(Given information)

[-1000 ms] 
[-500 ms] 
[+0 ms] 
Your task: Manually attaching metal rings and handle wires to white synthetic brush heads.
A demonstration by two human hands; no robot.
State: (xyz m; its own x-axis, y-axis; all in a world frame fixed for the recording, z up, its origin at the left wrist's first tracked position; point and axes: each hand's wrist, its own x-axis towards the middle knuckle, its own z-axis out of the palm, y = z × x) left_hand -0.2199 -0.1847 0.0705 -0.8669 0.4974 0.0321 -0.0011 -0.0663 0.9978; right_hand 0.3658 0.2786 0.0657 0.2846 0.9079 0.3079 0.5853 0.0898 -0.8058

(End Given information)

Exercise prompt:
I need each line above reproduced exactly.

Response below:
[-1000 ms] 
[-500 ms] 
[+0 ms] 
Your task: Manually attaching metal rings and handle wires to white synthetic brush heads.
A demonstration by two human hands; no robot.
State: (xyz m; its own x-axis, y-axis; all in a world frame fixed for the recording, z up, its origin at the left wrist's first tracked position; point and axes: each hand's wrist, its own x-axis towards the middle knuckle, its own z-axis out of the palm, y = z × x) left_hand -0.2199 -0.1847 0.0705 -0.8669 0.4974 0.0321 -0.0011 -0.0663 0.9978; right_hand 0.3658 0.2786 0.0657 0.2846 0.9079 0.3079 0.5853 0.0898 -0.8058

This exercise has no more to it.